→ **Work item**:
Lines outside the range are not wanted. Give again exactly the lines between the line holding "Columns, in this" and the line holding "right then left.", inclusive, from the listing below.

→ **Data for this exercise**:
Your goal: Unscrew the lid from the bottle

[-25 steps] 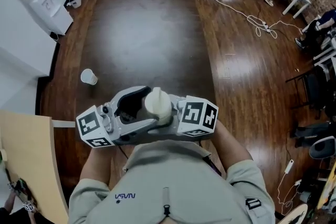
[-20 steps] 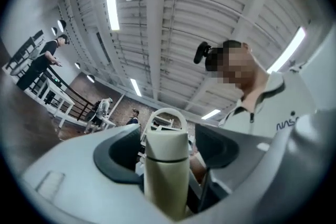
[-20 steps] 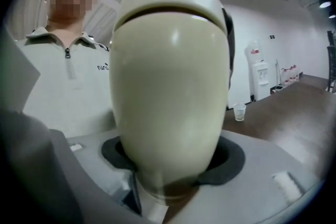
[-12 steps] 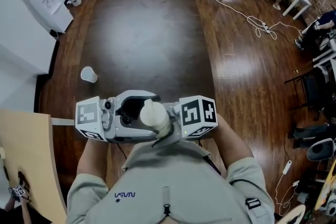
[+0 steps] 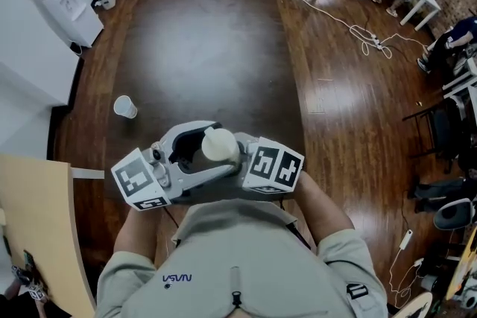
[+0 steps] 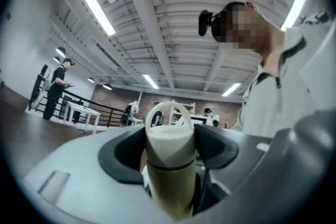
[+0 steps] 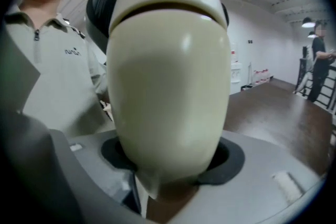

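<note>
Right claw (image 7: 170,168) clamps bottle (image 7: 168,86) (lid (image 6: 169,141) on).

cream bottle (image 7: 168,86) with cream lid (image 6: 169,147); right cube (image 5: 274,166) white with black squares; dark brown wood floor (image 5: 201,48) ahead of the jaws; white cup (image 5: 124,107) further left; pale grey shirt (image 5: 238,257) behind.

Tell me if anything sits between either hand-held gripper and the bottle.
Nothing visible does. The bottle stands right between the jaws of the left hand-held gripper, which have just closed further at its lid, and between those of the right hand-held gripper lower on its body.
</note>
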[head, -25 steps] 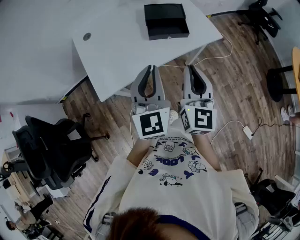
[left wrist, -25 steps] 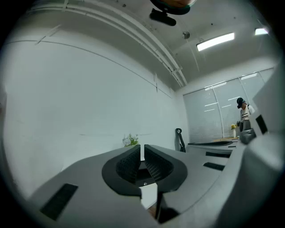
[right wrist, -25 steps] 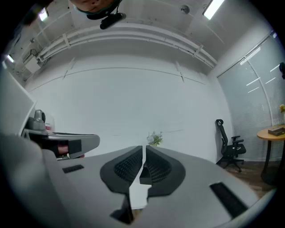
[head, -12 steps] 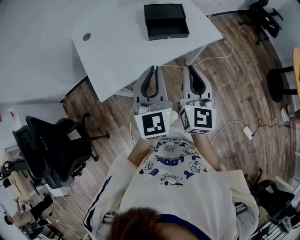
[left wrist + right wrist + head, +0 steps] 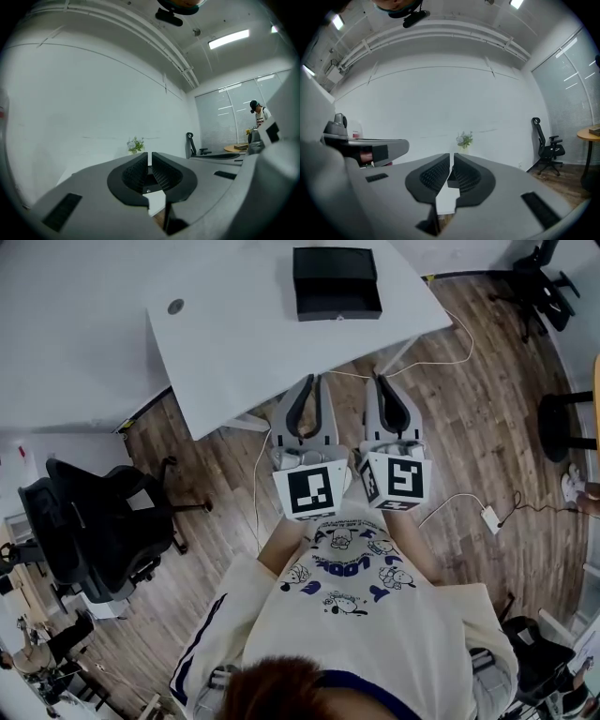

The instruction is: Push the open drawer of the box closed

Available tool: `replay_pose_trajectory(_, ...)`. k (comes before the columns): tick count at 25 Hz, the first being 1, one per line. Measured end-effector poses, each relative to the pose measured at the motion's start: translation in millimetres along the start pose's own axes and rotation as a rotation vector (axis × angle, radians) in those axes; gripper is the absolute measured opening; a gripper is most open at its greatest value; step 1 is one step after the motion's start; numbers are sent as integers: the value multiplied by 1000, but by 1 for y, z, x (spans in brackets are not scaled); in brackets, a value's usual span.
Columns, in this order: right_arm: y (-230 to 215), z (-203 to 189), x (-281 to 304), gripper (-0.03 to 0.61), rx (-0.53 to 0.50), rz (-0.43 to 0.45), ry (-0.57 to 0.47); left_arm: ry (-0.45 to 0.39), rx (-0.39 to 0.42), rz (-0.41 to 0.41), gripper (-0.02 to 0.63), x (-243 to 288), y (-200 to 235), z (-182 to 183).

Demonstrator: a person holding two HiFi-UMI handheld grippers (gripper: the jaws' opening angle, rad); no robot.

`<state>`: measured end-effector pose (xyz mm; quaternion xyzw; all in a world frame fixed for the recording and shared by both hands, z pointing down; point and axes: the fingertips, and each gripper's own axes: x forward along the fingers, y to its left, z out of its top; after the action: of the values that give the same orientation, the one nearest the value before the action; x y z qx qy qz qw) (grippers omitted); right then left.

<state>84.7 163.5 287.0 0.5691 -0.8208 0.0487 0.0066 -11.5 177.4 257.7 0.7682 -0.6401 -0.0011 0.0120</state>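
Note:
A black box [image 5: 336, 266] sits at the far side of the white table [image 5: 234, 343]. Its open drawer [image 5: 339, 305] sticks out toward me. Both grippers are held side by side over the wooden floor, short of the table's near edge and well apart from the box. The left gripper [image 5: 313, 381] points up toward the table with its jaws together and nothing between them. The right gripper [image 5: 381, 378] does the same. In the left gripper view the left gripper [image 5: 150, 154] shows only a thin slit; in the right gripper view the right gripper [image 5: 452, 155] is likewise shut.
A black office chair [image 5: 89, 531] stands at the left. A white cable and its adaptor [image 5: 488, 517] lie on the floor at the right, near a black stool [image 5: 565, 418]. A small plant [image 5: 464, 139] stands by the far wall. A person [image 5: 258, 115] stands in the distance.
The left gripper has drifted slightly right, closer to the right gripper. The head view has shifted a little. Both grippers stay shut and the drawer is still open.

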Motion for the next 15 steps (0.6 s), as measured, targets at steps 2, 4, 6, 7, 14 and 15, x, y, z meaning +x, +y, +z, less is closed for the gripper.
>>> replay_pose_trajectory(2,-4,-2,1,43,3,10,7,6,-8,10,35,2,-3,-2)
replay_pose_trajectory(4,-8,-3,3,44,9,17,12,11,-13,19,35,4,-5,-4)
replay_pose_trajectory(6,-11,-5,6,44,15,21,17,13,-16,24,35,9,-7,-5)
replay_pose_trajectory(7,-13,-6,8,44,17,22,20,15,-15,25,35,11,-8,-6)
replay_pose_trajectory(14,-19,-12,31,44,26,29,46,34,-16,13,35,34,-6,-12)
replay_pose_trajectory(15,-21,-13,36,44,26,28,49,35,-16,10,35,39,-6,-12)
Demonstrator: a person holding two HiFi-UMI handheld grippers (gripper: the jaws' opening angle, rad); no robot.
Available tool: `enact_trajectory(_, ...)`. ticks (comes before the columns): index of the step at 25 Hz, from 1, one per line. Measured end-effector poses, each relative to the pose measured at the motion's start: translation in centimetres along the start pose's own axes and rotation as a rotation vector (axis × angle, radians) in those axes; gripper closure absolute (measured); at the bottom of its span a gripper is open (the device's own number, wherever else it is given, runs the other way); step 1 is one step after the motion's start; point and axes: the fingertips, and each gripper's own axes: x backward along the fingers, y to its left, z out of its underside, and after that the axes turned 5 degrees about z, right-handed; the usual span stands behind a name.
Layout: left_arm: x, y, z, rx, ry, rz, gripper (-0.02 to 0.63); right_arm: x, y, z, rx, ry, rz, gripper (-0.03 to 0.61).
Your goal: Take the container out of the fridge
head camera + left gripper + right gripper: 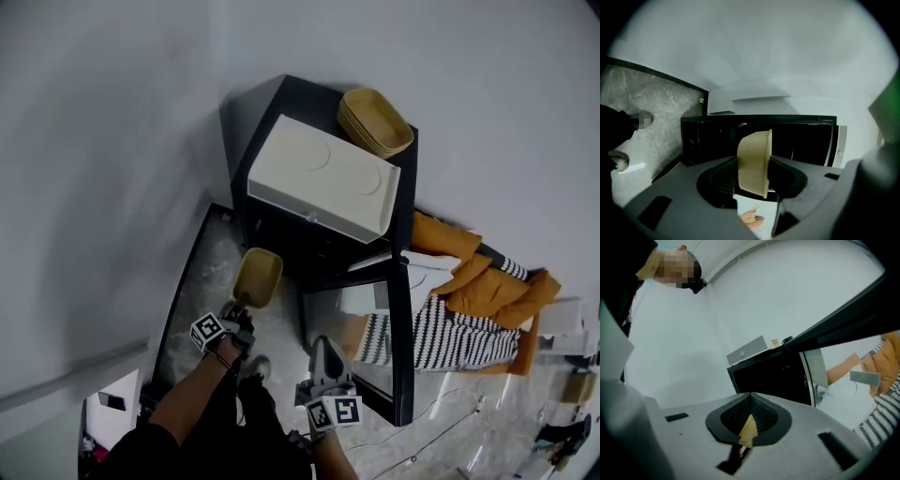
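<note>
A tan, tub-shaped container (258,277) is out in front of the black fridge (323,239), and my left gripper (244,307) is shut on its near rim. In the left gripper view the container (754,161) stands on edge between the two pads, with the dark open fridge (717,136) behind it. My right gripper (323,347) hangs lower and to the right, near the open glass door (361,328). In the right gripper view its jaws (749,414) meet, and a small tan sliver (748,431) shows just below them; what it is I cannot tell.
A white box (323,176) and stacked tan trays (375,120) sit on top of the fridge. An orange and striped heap of cloth (469,309) lies to the right of the door. White walls stand close behind and to the left; the floor (211,272) is marbled.
</note>
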Motion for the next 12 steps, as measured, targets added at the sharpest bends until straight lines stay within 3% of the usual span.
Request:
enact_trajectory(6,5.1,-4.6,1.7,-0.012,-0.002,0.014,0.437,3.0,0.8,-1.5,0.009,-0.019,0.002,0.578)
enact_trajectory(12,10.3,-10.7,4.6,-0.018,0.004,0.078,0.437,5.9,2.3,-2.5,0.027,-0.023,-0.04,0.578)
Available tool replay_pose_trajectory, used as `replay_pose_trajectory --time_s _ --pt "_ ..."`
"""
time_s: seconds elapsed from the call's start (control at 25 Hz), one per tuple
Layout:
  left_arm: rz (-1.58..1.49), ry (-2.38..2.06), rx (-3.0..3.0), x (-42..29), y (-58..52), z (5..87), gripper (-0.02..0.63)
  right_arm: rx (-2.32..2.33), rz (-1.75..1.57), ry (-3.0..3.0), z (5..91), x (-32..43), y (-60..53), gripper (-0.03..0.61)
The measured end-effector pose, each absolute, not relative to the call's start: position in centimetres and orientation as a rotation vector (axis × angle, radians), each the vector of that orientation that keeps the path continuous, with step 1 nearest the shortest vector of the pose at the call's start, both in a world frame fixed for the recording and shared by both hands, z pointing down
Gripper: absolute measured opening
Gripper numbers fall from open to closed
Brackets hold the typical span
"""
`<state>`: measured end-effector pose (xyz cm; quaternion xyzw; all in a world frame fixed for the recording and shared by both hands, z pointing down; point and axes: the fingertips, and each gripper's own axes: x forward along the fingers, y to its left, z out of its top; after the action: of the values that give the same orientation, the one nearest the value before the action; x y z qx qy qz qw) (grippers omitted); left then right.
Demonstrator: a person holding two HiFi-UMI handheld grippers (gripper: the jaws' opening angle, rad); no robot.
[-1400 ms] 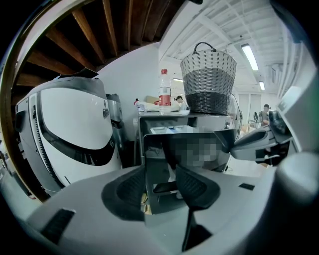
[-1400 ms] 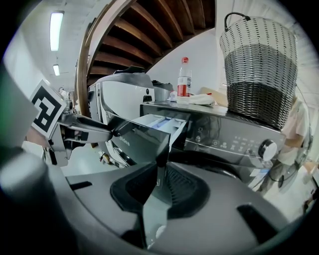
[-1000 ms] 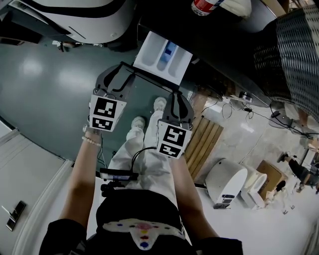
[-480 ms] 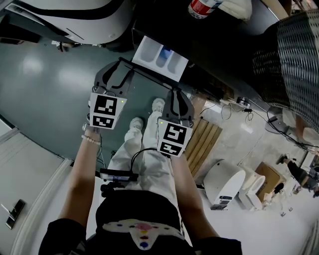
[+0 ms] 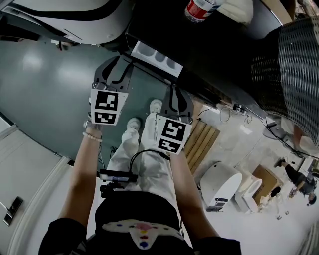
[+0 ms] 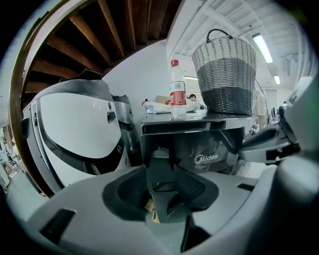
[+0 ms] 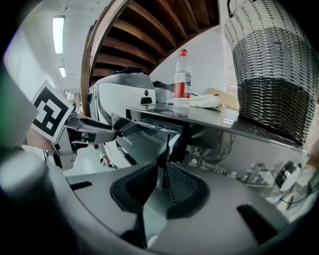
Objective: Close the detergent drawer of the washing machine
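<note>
Nearest, the person's forearms reach forward over a grey floor (image 5: pixel 45 84), one tool in each hand. The left gripper (image 5: pixel 119 62) meets the left end of the drawer's dark front panel. Its fingers (image 6: pixel 192 187) are closing with that panel's edge between them, and I cannot see them pressing on it yet. The right gripper (image 5: pixel 175 89) is at the panel's right end, and its fingers (image 7: pixel 182 187) stand nearly together, pinching the thin edge of the panel.

Just beyond them the detergent drawer (image 5: pixel 152 56) still sticks partly out of the washing machine (image 5: pixel 164 25), a strip of its pale compartments showing behind the panel.

The drawer is probably light, stiff plastic that slides straight on its guides, with a glossy face that may be slippery. A level push on both ends of the front panel should serve better than a hard pinch; uneven pressure could skew and jam it.

Farther back, a bottle (image 5: pixel 199 9) and a woven basket (image 5: pixel 286 64) stand on the machine's top.
</note>
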<state>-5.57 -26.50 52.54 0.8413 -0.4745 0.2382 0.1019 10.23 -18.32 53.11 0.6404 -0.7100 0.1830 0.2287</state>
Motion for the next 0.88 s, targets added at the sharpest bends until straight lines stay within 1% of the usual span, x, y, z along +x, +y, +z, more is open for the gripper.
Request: replay_pose_trajectory --time_s 0.88 --pt "0.706 -1.458 2.435 -3.8 -30.6 52.4 0.166 1.744 0.557 -1.947 53.3 12.3 -22.3 0.052"
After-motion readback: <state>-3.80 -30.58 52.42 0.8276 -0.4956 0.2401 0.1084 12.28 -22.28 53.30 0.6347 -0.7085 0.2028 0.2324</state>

→ **Solved problem**:
Columns, in this order: right_arm: y (-230 to 215), z (-203 to 189), x (-281 to 304), gripper (-0.03 to 0.61), rx (-0.53 to 0.50), rz (-0.43 to 0.45), ry (-0.57 to 0.47); left_arm: ry (-0.45 to 0.39), rx (-0.39 to 0.42), rz (-0.41 to 0.41), gripper (-0.02 to 0.63), x (-243 to 288), y (-200 to 235), z (-182 to 183).

Demonstrator: a person holding two HiFi-UMI handheld grippers (gripper: the jaws' opening angle, rad); no robot.

`<state>`: measured end-effector pose (xyz mm; quaternion xyzw; all in a world frame fixed for the recording and shared by both hands, z pointing down; point and axes: the fingertips, and each gripper's own axes: x forward along the fingers, y to its left, z out of its top; after the action: of the values that give the same orientation, the one nearest the value before the action; x y z qx qy qz qw) (grippers omitted); right then left.

No other output was requested.